The records below hold a stretch from the line with "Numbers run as" through the line with "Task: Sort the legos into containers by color"; return exactly those lines, ends included, and nothing more.

::: STUDY MATERIAL :::

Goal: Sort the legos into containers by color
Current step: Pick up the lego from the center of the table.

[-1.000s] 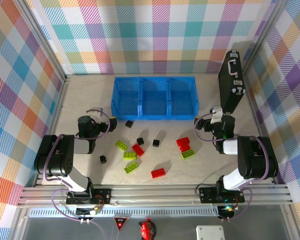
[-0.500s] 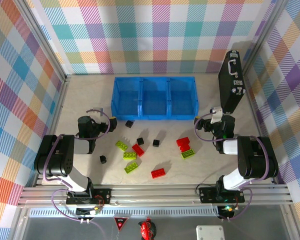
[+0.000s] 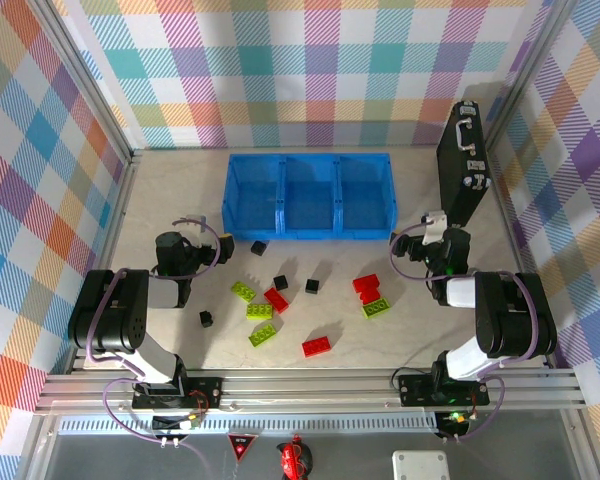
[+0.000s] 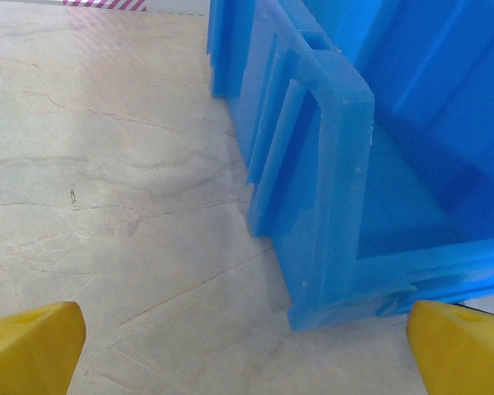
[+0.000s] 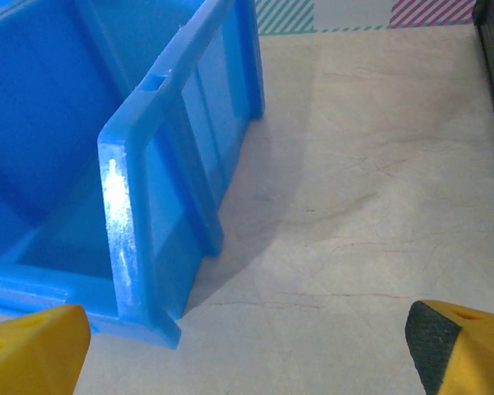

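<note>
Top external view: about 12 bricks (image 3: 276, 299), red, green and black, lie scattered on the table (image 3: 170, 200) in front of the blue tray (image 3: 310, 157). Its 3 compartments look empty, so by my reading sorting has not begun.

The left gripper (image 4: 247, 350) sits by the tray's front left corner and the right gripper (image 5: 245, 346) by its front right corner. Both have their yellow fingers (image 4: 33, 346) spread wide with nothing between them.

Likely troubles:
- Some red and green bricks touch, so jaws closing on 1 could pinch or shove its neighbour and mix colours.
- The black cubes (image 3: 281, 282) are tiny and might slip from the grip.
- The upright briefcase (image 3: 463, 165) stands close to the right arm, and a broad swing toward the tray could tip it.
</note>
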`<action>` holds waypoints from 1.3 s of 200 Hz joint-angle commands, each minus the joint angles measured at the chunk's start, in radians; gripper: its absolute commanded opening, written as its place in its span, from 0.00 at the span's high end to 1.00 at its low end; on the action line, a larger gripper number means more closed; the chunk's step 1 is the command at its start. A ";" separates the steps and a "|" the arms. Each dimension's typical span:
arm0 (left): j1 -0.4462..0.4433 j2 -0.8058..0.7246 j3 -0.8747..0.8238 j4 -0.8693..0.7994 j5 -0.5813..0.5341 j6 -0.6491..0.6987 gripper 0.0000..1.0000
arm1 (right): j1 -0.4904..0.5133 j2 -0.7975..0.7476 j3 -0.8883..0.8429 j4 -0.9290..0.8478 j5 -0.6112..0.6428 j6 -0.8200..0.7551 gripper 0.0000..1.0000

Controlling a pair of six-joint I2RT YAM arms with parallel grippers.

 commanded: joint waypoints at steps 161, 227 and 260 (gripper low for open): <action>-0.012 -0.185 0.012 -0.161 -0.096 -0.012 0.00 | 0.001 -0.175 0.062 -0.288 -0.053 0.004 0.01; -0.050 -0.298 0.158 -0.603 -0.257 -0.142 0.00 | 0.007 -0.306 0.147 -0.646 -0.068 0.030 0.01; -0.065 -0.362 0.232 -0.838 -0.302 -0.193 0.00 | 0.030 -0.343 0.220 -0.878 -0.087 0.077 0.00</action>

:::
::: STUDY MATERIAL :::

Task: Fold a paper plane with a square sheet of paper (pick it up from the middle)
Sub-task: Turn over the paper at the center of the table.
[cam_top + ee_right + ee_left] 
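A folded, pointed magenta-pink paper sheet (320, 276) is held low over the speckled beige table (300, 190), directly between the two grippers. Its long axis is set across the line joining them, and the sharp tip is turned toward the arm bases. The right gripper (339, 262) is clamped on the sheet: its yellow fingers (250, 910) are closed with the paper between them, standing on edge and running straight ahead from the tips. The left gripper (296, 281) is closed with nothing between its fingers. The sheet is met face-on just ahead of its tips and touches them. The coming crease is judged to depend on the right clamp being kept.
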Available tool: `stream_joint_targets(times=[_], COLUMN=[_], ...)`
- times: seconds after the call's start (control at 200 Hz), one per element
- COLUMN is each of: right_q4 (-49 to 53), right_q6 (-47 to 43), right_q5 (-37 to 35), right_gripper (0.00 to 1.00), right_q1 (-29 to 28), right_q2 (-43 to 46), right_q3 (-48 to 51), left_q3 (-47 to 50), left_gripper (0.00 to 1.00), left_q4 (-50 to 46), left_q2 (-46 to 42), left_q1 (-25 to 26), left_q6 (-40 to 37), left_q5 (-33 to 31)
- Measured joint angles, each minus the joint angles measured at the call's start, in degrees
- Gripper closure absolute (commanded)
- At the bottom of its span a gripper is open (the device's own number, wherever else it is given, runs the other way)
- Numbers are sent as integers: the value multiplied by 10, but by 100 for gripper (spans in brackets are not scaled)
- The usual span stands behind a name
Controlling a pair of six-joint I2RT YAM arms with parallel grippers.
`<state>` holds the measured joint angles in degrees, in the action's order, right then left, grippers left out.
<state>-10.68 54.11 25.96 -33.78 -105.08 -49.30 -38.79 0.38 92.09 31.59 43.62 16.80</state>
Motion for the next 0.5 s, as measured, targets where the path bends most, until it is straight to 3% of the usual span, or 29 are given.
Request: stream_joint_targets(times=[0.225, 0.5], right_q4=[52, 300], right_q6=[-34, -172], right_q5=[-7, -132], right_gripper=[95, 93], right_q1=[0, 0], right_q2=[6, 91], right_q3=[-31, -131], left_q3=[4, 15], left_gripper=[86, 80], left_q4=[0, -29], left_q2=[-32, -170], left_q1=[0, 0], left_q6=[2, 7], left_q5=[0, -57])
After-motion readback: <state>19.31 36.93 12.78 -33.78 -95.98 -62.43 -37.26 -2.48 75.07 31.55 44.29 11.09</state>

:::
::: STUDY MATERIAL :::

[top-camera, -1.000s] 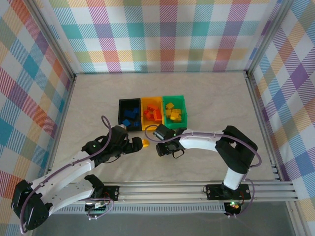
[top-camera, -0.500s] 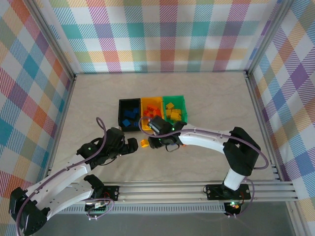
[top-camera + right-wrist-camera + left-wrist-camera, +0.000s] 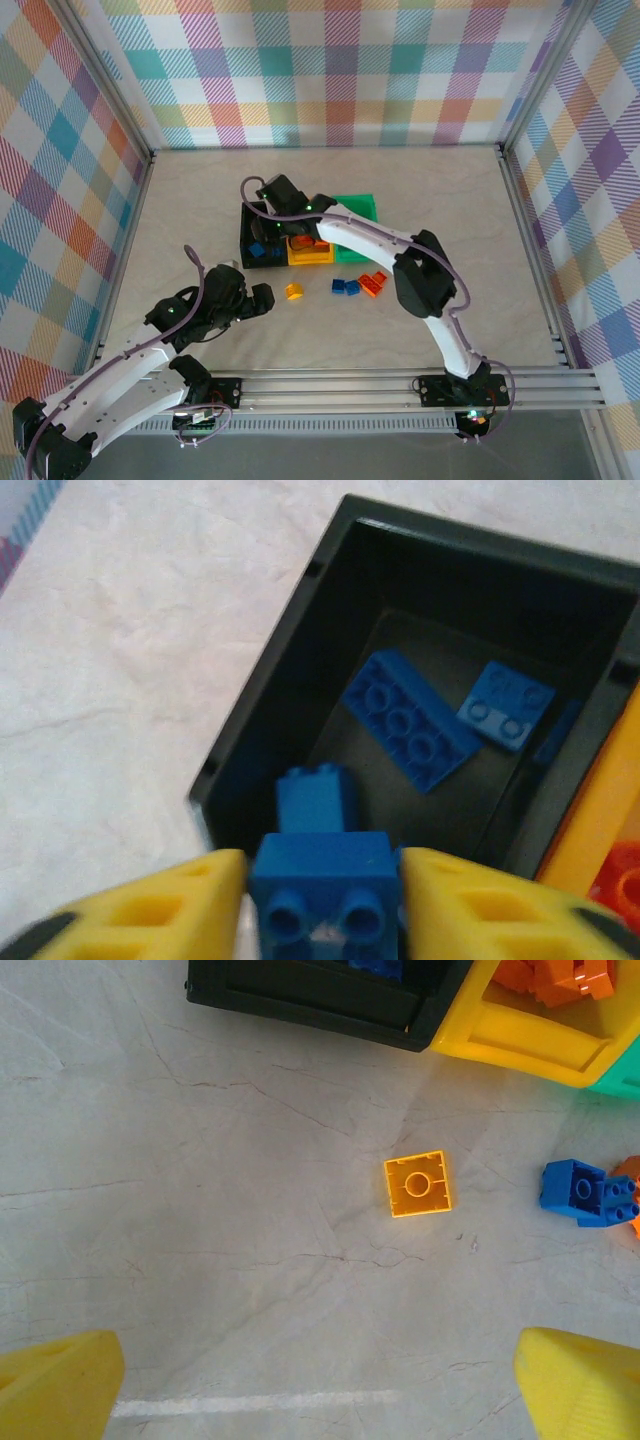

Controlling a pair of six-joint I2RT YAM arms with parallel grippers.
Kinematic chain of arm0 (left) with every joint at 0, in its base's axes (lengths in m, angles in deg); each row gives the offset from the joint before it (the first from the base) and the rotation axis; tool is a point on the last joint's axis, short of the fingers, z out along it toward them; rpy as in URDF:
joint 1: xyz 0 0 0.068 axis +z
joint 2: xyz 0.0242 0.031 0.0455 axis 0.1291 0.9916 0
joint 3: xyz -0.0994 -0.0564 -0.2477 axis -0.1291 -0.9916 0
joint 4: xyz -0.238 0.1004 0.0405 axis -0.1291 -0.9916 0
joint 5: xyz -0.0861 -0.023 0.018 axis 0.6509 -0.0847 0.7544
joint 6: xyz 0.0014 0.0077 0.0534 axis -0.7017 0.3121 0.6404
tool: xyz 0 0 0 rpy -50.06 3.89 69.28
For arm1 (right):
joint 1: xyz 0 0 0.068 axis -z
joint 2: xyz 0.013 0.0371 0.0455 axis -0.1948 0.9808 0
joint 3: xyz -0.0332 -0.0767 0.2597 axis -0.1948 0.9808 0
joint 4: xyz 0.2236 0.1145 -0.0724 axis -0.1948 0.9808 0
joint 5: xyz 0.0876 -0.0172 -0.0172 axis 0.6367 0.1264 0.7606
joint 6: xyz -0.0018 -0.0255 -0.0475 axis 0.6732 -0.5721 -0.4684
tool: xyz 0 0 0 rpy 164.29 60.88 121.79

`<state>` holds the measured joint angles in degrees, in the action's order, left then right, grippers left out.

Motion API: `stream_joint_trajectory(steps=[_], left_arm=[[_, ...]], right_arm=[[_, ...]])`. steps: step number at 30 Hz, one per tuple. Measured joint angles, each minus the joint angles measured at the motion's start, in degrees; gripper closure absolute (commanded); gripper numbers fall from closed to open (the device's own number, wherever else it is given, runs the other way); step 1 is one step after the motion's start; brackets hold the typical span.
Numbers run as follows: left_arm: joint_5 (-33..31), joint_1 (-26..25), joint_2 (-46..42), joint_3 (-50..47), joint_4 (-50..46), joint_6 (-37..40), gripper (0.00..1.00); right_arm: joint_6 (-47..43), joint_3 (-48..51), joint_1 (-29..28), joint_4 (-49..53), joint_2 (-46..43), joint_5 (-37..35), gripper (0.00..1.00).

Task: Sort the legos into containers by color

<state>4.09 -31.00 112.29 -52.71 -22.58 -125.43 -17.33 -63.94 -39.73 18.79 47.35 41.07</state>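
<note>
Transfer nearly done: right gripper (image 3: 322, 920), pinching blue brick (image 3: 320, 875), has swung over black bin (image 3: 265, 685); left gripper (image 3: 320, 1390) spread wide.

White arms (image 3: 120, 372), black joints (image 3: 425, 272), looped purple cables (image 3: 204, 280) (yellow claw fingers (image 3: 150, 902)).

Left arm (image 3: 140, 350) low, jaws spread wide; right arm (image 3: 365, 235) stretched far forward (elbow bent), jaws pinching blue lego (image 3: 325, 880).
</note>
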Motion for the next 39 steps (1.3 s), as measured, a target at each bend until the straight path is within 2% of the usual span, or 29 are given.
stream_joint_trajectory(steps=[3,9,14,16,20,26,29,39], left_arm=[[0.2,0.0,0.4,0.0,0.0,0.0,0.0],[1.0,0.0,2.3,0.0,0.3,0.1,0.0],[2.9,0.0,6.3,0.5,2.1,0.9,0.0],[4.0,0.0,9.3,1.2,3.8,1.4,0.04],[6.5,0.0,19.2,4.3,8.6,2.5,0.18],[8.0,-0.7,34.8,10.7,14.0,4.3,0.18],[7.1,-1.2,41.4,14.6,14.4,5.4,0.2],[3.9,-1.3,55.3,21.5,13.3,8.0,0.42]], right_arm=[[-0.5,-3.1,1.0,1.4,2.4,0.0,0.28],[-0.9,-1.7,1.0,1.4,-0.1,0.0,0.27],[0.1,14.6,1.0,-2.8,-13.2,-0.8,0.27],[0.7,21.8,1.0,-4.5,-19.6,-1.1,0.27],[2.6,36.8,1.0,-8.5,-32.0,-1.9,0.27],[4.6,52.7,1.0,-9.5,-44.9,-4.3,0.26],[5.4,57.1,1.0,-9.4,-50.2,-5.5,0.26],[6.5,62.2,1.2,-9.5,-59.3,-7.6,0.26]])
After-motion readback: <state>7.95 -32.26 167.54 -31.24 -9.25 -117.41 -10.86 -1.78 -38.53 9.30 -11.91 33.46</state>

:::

### TASK ANSWER
Numbers run as follows: left_arm: joint_5 (-33..31), joint_1 (-26..25), joint_2 (-46..42), joint_3 (-50..47), joint_4 (-50..46), joint_6 (-37..40), gripper (0.00..1.00); right_arm: joint_6 (-47..43), joint_3 (-48..51), joint_1 (-29..28), joint_4 (-49..53), joint_2 (-46..43), joint_5 (-37..35), gripper (0.00..1.00).

Task: Sort the legos into containers by color

The output contains nothing further.